### Records to use:
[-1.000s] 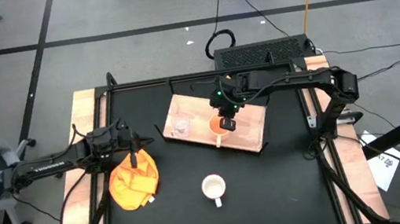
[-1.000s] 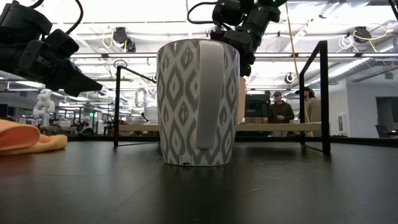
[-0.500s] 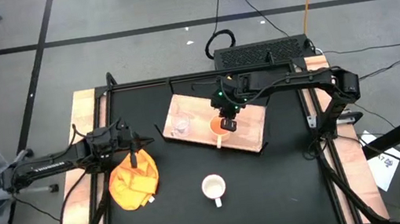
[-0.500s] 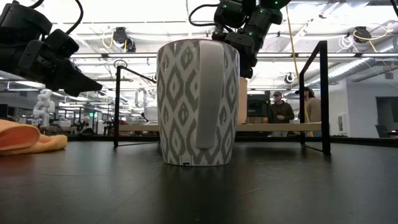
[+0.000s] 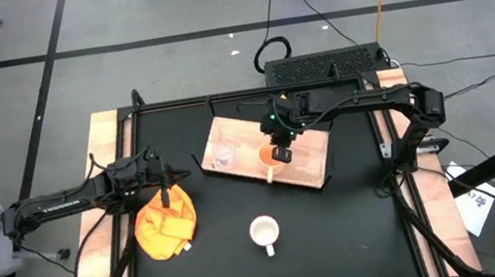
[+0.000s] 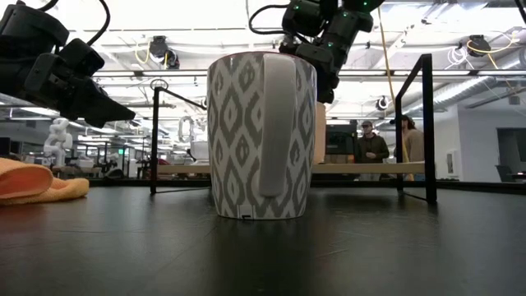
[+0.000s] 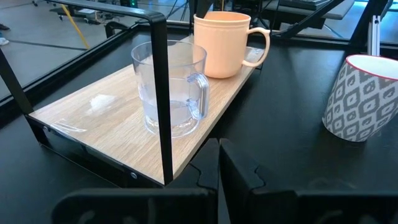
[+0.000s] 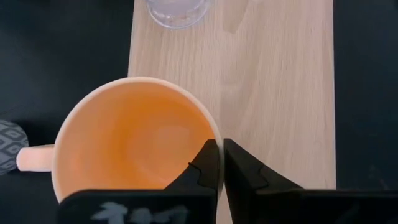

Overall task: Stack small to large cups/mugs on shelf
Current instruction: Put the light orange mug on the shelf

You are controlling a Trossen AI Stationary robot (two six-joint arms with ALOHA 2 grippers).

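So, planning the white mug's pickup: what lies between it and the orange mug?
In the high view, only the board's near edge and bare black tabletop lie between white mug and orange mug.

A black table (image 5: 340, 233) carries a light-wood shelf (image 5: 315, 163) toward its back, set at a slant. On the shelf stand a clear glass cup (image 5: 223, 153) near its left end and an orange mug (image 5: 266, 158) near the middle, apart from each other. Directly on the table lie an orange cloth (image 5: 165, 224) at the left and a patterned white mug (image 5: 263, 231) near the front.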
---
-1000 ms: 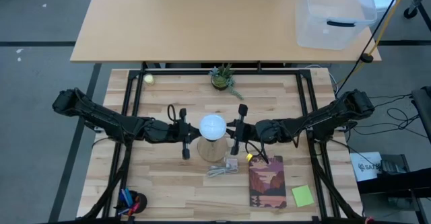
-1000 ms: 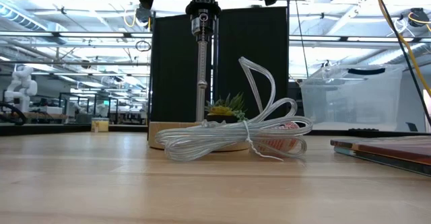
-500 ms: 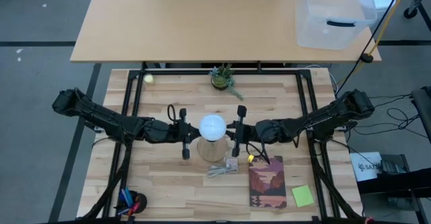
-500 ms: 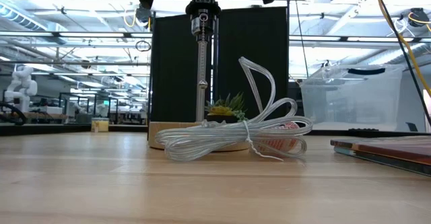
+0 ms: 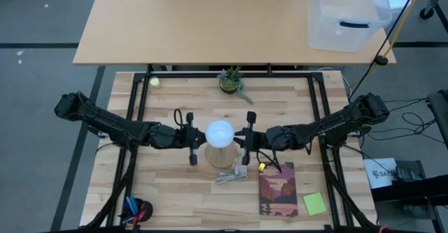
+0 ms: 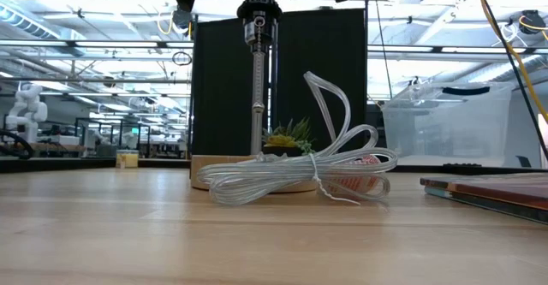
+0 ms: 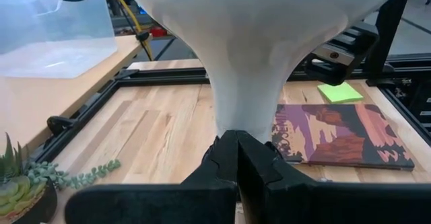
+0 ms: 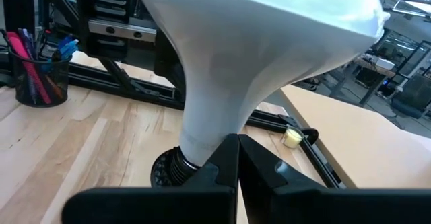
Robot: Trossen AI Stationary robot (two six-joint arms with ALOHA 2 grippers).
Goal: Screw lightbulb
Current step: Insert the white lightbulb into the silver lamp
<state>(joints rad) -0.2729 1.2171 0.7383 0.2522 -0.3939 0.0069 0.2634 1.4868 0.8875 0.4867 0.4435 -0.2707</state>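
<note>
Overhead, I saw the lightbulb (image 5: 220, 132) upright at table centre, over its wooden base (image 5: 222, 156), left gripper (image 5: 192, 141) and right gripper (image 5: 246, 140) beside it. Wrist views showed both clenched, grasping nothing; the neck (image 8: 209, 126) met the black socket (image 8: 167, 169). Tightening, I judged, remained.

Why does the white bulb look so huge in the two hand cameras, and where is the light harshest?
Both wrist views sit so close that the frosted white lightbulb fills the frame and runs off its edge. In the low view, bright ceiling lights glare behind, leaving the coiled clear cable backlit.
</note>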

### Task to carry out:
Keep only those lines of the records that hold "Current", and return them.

### Response to this exercise:
Current instruction: Put the light orange mug on the shelf
Current step: Insert the white lightbulb into the silver lamp

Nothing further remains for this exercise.